INSTRUCTIONS TO FOLLOW:
Verbatim copy, images omitted: return the full listing.

RECORDED INFORMATION:
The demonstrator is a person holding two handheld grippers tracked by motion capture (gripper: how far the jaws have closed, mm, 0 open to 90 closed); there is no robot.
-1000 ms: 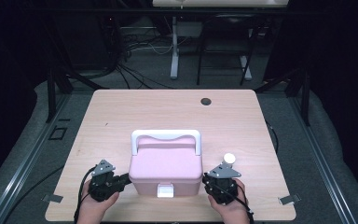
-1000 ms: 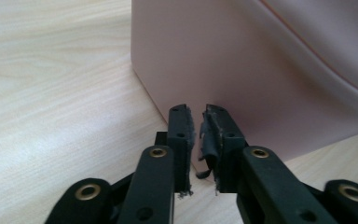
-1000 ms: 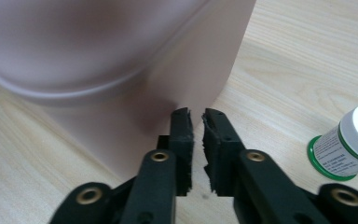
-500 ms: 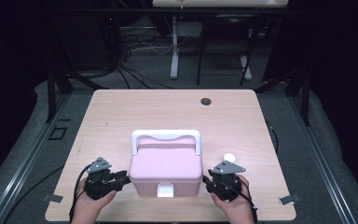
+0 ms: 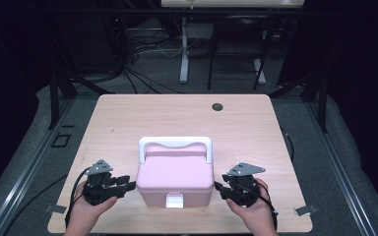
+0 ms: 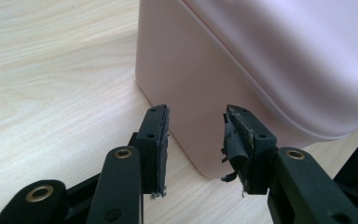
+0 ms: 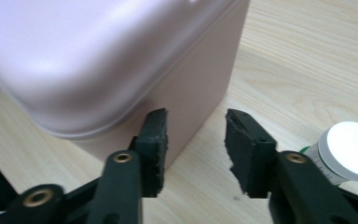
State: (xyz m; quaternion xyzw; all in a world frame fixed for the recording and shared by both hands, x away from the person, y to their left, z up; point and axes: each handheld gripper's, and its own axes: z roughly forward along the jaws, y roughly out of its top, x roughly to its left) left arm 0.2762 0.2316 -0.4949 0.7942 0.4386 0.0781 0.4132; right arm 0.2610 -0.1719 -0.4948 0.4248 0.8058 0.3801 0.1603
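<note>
A smooth pink plastic box (image 5: 175, 179) with rounded corners and a white handle sat near the front of the pale wood-grain counter (image 5: 128, 118). The left gripper (image 5: 126, 185) and right gripper (image 5: 218, 189) flanked its sides, frayed black pads bare; their jaws had just been opening and stood wide, holding nothing.

Both grippers have come off the pink box (image 5: 175, 178): the left gripper (image 5: 128, 183) at its 9 o'clock side and the right gripper (image 5: 220, 188) at its 3 o'clock side have just been opening, nothing between their jaws, and both hands sit slightly higher
</note>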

ANSWER FOR THE TASK:
The demonstrator is a person holding two handheld grippers tracked by motion capture (gripper: how far the jaws have closed, mm, 0 open to 90 closed); there is no robot.
-1000 ms: 
-1000 ms: 
-1000 ms: 
-500 ms: 
+0 ms: 
+0 ms: 
+0 ms: 
State: (xyz m; quaternion xyzw; all in a world frame fixed for the recording and shared by both hands, x away from the person, y to their left, z up; point and axes: each handheld gripper's, and its own axes: z roughly forward along the jaws, y roughly out of its top, x roughly to its left) left arm 0.2762 0.2316 -0.4949 0.7942 0.4386 0.0781 0.4132; right arm 0.2610 -0.1719 -0.4948 0.4248 0.8058 0.3801 0.1603
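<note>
A smooth pink plastic box (image 5: 175, 179) with rounded corners and a white handle sat near the front of the pale wood-grain counter (image 5: 128, 118). The left gripper (image 5: 126, 185) and right gripper (image 5: 218, 189) flanked its sides, frayed black pads bare; their jaws had just been opening and stood wide, holding nothing.

Both grippers have come off the pink box (image 5: 175, 178): the left gripper (image 5: 128, 183) at its 9 o'clock side and the right gripper (image 5: 220, 188) at its 3 o'clock side have just been opening, nothing between their jaws, and both hands sit slightly higher
</note>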

The response to this exercise is now complete.